Task directions: Exact output of all the records is required.
•••
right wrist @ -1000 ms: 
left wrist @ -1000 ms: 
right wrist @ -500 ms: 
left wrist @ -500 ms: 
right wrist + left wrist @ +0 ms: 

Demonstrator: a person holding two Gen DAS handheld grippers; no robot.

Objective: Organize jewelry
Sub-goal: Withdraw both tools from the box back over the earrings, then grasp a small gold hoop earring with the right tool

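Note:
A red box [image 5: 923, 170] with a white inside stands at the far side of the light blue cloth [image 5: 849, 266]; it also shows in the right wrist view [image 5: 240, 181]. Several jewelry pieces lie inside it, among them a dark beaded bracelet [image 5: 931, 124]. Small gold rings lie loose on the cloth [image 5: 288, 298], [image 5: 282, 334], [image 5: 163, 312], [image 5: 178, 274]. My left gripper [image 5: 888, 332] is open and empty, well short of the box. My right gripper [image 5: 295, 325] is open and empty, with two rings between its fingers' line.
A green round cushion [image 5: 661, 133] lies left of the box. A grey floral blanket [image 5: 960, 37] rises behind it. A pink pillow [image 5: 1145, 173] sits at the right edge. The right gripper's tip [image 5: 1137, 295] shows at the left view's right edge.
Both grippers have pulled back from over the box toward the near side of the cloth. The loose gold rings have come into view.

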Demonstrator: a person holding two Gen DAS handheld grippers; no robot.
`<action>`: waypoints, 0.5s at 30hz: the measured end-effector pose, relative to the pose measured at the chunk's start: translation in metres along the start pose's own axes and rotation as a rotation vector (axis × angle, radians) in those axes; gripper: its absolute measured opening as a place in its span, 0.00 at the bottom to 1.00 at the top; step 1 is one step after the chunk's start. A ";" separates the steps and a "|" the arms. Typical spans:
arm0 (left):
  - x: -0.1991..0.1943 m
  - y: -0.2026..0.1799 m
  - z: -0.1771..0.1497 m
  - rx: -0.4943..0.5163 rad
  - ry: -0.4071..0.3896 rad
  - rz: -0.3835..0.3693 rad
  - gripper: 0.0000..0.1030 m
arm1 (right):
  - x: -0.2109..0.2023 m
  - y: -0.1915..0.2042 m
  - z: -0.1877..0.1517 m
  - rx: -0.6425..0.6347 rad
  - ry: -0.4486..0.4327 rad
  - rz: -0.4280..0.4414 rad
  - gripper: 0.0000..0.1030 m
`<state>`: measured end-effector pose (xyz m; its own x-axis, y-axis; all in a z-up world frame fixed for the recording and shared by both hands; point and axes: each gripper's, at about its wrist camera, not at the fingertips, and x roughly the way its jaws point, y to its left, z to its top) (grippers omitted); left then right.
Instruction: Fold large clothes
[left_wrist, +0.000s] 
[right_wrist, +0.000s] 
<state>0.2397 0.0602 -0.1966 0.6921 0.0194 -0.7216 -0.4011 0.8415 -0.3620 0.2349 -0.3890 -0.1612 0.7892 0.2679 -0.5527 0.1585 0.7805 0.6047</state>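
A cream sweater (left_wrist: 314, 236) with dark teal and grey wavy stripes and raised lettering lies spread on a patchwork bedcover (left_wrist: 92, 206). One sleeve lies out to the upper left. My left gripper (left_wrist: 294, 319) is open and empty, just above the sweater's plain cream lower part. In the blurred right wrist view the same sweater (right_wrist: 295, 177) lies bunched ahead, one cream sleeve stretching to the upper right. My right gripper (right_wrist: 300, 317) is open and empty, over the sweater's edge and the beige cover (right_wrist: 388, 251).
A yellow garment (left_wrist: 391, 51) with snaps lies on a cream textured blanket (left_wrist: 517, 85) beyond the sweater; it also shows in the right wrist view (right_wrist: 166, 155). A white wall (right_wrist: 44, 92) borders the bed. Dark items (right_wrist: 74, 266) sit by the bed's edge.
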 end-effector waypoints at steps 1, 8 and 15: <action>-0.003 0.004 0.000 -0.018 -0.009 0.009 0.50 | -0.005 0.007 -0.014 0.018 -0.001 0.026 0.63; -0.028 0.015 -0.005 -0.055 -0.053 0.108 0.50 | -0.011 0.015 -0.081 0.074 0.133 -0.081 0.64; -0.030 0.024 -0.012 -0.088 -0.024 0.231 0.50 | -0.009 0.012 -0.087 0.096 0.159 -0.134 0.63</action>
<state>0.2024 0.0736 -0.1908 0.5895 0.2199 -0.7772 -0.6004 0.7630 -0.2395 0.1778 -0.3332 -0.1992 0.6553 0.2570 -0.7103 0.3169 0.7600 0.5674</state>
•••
Answer to this task:
right wrist @ -1000 ms: 
left wrist @ -1000 ms: 
right wrist @ -500 ms: 
left wrist @ -500 ms: 
right wrist + left wrist @ +0 ms: 

Demonstrator: a person holding two Gen DAS handheld grippers; no robot.

Objective: Organize jewelry
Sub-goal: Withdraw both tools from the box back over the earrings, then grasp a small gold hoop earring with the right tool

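Note:
A red box [image 5: 923, 170] with a white inside stands at the far side of the light blue cloth [image 5: 849, 266]; it also shows in the right wrist view [image 5: 240, 181]. Several jewelry pieces lie inside it, among them a dark beaded bracelet [image 5: 931, 124]. Small gold rings lie loose on the cloth [image 5: 288, 298], [image 5: 282, 334], [image 5: 163, 312], [image 5: 178, 274]. My left gripper [image 5: 888, 332] is open and empty, well short of the box. My right gripper [image 5: 295, 325] is open and empty, with two rings between its fingers' line.
A green round cushion [image 5: 661, 133] lies left of the box. A grey floral blanket [image 5: 960, 37] rises behind it. A pink pillow [image 5: 1145, 173] sits at the right edge. The right gripper's tip [image 5: 1137, 295] shows at the left view's right edge.
Both grippers have pulled back from over the box toward the near side of the cloth. The loose gold rings have come into view.
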
Demonstrator: a person holding two Gen DAS handheld grippers; no robot.
`<action>`: waypoints, 0.5s at 30hz: the measured end-effector pose, relative to the pose measured at the chunk's start: translation in metres along the start pose's own axes and rotation as a rotation vector (axis × angle, radians) in those axes; gripper: its absolute measured opening as a place in its span, 0.00 at the bottom to 1.00 at the top; step 1 is one step after the chunk's start. A ";" separates the steps and a "|" the arms. Typical spans:
arm0 (left):
  - x: -0.1991..0.1943 m
  - y: -0.2026..0.1799 m
  - z: -0.1771..0.1497 m
  - rx: -0.4943..0.5163 rad
  - ry: -0.4071..0.3896 rad
  - rz: -0.3835..0.3693 rad
  - gripper: 0.0000..0.1030 m
arm1 (right):
  - x: -0.2109..0.2023 m
  - y: -0.1915..0.2042 m
  - z: -0.1877..0.1517 m
  - rx: -0.6425..0.6347 rad
  - ry: -0.4486..0.4327 rad
  - rz: -0.4280..0.4414 rad
  - gripper: 0.0000..0.1030 m
`<state>`: measured end-effector pose (xyz m; its own x-axis, y-axis; all in a z-up world frame fixed for the recording and shared by both hands; point and axes: each gripper's, at about its wrist camera, not at the fingertips, and x roughly the way its jaws point, y to its left, z to its top) (grippers omitted); left then right.
Instruction: Fold large clothes
[left_wrist, +0.000s] 
[right_wrist, +0.000s] 
<state>0.2397 0.0602 -0.1966 0.6921 0.0194 -0.7216 -0.4011 0.8415 -0.3620 0.2349 -0.3890 -0.1612 0.7892 0.2679 -0.5527 0.1585 0.7805 0.6047</state>
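A cream sweater (left_wrist: 314, 236) with dark teal and grey wavy stripes and raised lettering lies spread on a patchwork bedcover (left_wrist: 92, 206). One sleeve lies out to the upper left. My left gripper (left_wrist: 294, 319) is open and empty, just above the sweater's plain cream lower part. In the blurred right wrist view the same sweater (right_wrist: 295, 177) lies bunched ahead, one cream sleeve stretching to the upper right. My right gripper (right_wrist: 300, 317) is open and empty, over the sweater's edge and the beige cover (right_wrist: 388, 251).
A yellow garment (left_wrist: 391, 51) with snaps lies on a cream textured blanket (left_wrist: 517, 85) beyond the sweater; it also shows in the right wrist view (right_wrist: 166, 155). A white wall (right_wrist: 44, 92) borders the bed. Dark items (right_wrist: 74, 266) sit by the bed's edge.
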 end-effector waypoints at steps 1, 8 and 15: <action>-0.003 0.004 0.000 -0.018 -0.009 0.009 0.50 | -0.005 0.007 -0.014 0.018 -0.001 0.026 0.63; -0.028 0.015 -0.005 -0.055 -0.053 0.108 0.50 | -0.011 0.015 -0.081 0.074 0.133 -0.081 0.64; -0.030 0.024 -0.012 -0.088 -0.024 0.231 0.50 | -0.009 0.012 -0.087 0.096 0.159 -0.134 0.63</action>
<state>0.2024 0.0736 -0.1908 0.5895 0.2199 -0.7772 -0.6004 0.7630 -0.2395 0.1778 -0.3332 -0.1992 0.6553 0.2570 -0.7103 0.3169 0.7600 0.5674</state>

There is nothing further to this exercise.